◆ Problem requirements ◆
When you copy the material, keep each line exactly as it appears.

◆ Dataset extract ◆
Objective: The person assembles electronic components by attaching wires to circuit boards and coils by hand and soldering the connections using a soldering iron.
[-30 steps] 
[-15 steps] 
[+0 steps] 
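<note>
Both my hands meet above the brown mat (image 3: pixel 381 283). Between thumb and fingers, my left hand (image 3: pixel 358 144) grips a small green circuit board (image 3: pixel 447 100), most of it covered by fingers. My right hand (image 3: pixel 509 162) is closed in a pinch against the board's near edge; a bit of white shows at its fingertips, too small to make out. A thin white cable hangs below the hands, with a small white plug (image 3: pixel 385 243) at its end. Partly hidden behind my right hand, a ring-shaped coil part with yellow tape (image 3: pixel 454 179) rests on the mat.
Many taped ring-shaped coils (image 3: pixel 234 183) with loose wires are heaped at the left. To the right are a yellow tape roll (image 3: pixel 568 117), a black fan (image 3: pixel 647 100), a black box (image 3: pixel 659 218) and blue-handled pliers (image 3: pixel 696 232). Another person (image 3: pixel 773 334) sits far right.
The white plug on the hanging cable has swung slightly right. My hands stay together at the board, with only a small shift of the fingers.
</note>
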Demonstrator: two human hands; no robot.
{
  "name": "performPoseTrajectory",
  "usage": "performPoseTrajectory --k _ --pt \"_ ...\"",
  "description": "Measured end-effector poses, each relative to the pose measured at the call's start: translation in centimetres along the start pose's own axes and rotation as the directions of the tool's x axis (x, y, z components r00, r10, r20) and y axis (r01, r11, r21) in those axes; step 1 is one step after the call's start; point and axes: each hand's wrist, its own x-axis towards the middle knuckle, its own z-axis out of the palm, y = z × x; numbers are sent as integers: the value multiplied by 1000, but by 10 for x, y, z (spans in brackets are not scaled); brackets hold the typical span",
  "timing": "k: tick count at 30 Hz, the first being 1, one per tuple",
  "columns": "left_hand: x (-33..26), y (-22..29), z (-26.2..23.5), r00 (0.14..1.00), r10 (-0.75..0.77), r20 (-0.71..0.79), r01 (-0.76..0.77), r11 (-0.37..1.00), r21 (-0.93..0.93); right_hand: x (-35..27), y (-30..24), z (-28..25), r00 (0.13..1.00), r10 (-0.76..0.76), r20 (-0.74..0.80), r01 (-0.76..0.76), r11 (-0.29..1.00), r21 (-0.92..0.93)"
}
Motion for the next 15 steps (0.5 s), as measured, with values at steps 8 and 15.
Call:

◆ Answer for this exercise ◆
Objective: The person assembles electronic components by attaching wires to circuit boards and coils by hand and soldering the connections using a soldering iron.
[-30 steps] 
[-15 steps] 
[+0 steps] 
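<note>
Both my hands meet above the brown mat (image 3: pixel 381 283). Between thumb and fingers, my left hand (image 3: pixel 358 144) grips a small green circuit board (image 3: pixel 447 100), most of it covered by fingers. My right hand (image 3: pixel 509 162) is closed in a pinch against the board's near edge; a bit of white shows at its fingertips, too small to make out. A thin white cable hangs below the hands, with a small white plug (image 3: pixel 385 243) at its end. Partly hidden behind my right hand, a ring-shaped coil part with yellow tape (image 3: pixel 454 179) rests on the mat.
Many taped ring-shaped coils (image 3: pixel 234 183) with loose wires are heaped at the left. To the right are a yellow tape roll (image 3: pixel 568 117), a black fan (image 3: pixel 647 100), a black box (image 3: pixel 659 218) and blue-handled pliers (image 3: pixel 696 232). Another person (image 3: pixel 773 334) sits far right.
The white plug on the hanging cable has swung slightly right. My hands stay together at the board, with only a small shift of the fingers.
</note>
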Demonstrator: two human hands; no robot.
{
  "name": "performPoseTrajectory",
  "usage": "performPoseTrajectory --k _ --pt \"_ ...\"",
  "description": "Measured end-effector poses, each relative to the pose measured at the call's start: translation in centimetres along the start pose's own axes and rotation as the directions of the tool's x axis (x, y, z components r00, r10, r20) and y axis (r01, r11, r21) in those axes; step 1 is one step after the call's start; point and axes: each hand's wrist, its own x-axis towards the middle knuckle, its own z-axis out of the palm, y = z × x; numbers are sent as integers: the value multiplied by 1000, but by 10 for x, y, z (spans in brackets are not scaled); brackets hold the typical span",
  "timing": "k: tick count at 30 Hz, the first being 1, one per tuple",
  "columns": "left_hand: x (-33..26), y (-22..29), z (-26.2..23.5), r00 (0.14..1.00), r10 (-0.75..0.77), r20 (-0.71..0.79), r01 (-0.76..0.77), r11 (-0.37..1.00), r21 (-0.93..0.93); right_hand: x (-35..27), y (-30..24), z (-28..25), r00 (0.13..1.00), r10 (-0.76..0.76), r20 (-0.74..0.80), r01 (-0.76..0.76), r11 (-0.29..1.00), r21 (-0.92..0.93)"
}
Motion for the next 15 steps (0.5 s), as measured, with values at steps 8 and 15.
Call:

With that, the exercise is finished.